Cambiando argomento Livia ci riassume i contenuti degli ultimi incontri con la dottoressa Gasparini (Beccaria); si parla in particolare di adolescenti devianti ed opere d’arte: l’adolescente che non ha i mezzi per esprimere i propri problemi e le difficoltà che incontra crescendo finirà per agirli con comportamenti trasgressivi. Compito dell’operatore è quello di guidare il ragazzo all’acquisizione delle capacità necessarie per riuscire a rappresentare il proprio mondo interiore ed esprimerlo con atti non devianti.
Anche l’artista attraverso l’opera d’arte comunica conflitti e vissuti interiori ovviamente in modo non lesivo verso terzi. Ad esempio ne ”La disperazione“ di Munch un uomo solo –l’artista- cerca di gridare il proprio dolore per non riuscire a comunicare con il mondo –due figure lontane nel dipinto-. Ecco che la società da amica quale dovrebbe essere, si può trasformare in nemica.

L’osservazione del dipinto può avere un valore catartico per il fruitore che si immedesima in un personaggio del quadro e interpreta la scena sulla base dei vissuti personali.
Per questo la lettura di opere d’arte viene proposta come “trattamento” sia per l’adolescente deviante, che per l’operatore che lo segue; l’adolescente in questo modo imparerà a tradurre il disagio in parole e l’operatore sarà portato ad esprimere le problematiche inerenti la sua relazione con il ragazzo.

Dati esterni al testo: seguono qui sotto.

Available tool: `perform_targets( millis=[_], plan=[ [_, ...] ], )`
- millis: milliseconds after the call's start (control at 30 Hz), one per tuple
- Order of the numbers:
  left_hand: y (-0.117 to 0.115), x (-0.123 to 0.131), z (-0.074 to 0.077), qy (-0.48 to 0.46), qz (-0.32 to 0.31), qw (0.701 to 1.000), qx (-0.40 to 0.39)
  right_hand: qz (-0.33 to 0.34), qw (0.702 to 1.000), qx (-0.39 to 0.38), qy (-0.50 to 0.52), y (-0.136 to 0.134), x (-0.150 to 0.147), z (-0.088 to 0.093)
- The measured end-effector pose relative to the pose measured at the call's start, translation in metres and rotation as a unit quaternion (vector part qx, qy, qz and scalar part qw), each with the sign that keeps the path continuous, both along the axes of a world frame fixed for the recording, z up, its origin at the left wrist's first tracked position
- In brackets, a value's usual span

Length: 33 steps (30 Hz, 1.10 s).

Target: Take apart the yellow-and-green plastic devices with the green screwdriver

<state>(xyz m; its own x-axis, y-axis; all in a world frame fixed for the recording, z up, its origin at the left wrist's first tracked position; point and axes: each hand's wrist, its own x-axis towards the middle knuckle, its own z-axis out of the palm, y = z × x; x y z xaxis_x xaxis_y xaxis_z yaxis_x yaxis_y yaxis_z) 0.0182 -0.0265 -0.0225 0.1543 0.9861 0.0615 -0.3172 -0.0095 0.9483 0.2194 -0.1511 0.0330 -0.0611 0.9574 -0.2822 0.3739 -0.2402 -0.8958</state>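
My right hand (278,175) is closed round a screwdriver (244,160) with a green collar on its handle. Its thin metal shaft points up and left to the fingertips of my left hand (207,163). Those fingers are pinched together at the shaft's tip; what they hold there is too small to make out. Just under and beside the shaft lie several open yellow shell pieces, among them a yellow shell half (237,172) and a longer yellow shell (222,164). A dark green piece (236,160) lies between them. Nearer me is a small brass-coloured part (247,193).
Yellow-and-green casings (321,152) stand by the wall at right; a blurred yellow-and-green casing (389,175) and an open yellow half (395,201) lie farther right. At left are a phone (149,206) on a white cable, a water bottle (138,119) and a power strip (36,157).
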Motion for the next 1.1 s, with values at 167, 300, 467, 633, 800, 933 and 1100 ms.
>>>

Si parla poi del gruppo e di come, via via che il gruppo conquista nuovi spazi operativi, per i suoi singoli membri diventi sempre più difficile tirarsi indietro, rimanendo seminascosti. Questa partecipazione se da un lato è sentita come una benefica spinta propulsiva, dall’altro è anche temuta in quanto destabilizzante.

Il gruppo richiede partecipazione, implica cambiamento e spesso questo si scontra con le parti di noi più restie a modificarsi, vuoi per conformazione caratteriale o altro.
Partecipare al gruppo vuol dire mettersi in gioco e pian piano lasciare cadere le corazze che ci proteggono (ad es. dal compromettersi parlando in pubblico). Questo non sempre è facile anzi, a volte è doloroso e faticoso.
Al termine dell’incontro la tematica del gruppo è rimasta aperta, ancora da esplorare.